Mr Steyn was censured by Ofcom on March 2023 for two broadcasts he made on GB News in 2022. In them, he stated that, despite strong claims to the contrary by the government and the NHS ‘establishment’,  there was unequivocal mounting evidence that the Covid-19 vaccines were potentially a serious danger to the public.

In brief, Ofcom ruled  that the first Steyn show breached its rules as it gave a “materially misleading interpretation” of the figures “without sufficient challenge or counterweight”, which it said risked “harm to viewers”.

Mr Steyn’s application for judicial review was heard at the High Court in June and the sweeping rejection verdict  was handed down at the beginning of this month.

The TCW blog by Norman, Fenton, emeritus professor of risk at the Queen Mary University in London, published in full below, contains a damning rebuttal of the Ofcom evidence against Mr Steyn  and the High Court judge’s ruling.

News-watch also has another application for judicial review – due to be heard in the High Court in February 2025 (after a delay in listing of an unbelievable two years since the application was submitted) – about Ofcom’s rejection of complaints. More details will follow during the autumn.

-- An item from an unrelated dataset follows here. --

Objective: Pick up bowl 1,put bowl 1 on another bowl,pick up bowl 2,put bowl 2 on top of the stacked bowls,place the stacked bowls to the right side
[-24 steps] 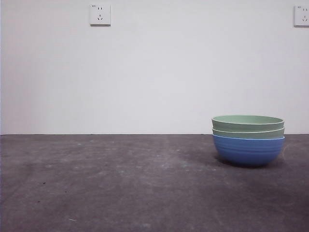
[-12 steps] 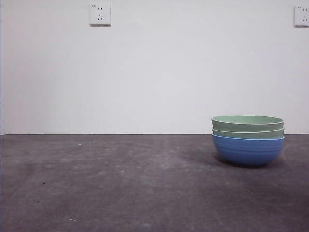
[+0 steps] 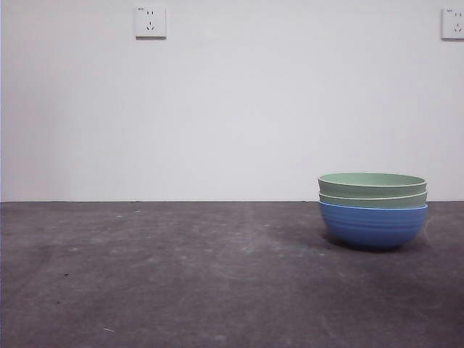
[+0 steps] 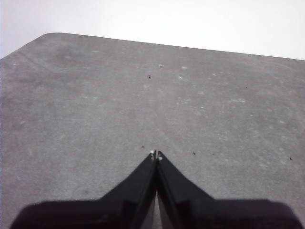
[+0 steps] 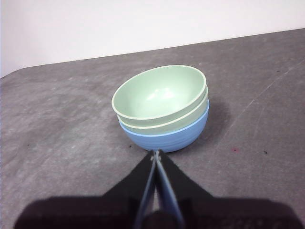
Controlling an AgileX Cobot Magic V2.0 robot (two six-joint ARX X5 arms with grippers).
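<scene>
The stacked bowls (image 3: 373, 210) sit at four o'clock on the table (image 3: 181, 275), two green nested in the blue bowl (image 3: 373, 226). Right gripper (image 5: 156, 153) and left gripper (image 4: 156, 155) hang free, jaws closed and empty; the task looks finished.

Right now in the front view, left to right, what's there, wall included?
Wall socket high on the wall → stacked bowls on the table, two green nested in a blue one → second wall socket at the right edge.

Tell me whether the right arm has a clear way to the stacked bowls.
Probably yes. The right gripper sits shut just short of the stacked bowls, with only bare table between them; it would need to open first.
</scene>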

It was Ofcom, not Mark Steyn, that misled and harmed the public

August 19, 2024

IT’S BEEN three weeks since the judge (Mrs Justice Farbey) in Mark Steyn’s case ruled against him, upholding Ofcom rulings against him for comments made in two of his GB News shows back in 2022. The full judgement can be found here.

One of the Ofcom rulings (claim AC-2023-LON-001656) focused on a programme in which Steyn claimed that UKHSA (UK Health Security Agency) data showed triple-vaccinated people were at much greater risk of contracting, being hospitalised, and dying from covid than unvaccinated people. Ofcom ruled that Steyn misled the public on these claims.

The other ruling (claim AC-2023-LON-002280) focused on a show in which his guest Naomi Wolf made claims about vaccine adverse reactions. Ofcom ruled that these claims were inaccurate, and that Steyn failed in his duty as the presenter to challenge Wolf on them.

The Ofcom rulings led to Steyn losing his job at GB News (while he was in hospital following the second of two heart attacks in quick succession after the rulings). Ofcom, who act as judge and jury, did not allow him to provide any defence against the rulings so he decided to mount a judicial review against their rulings in the High Court.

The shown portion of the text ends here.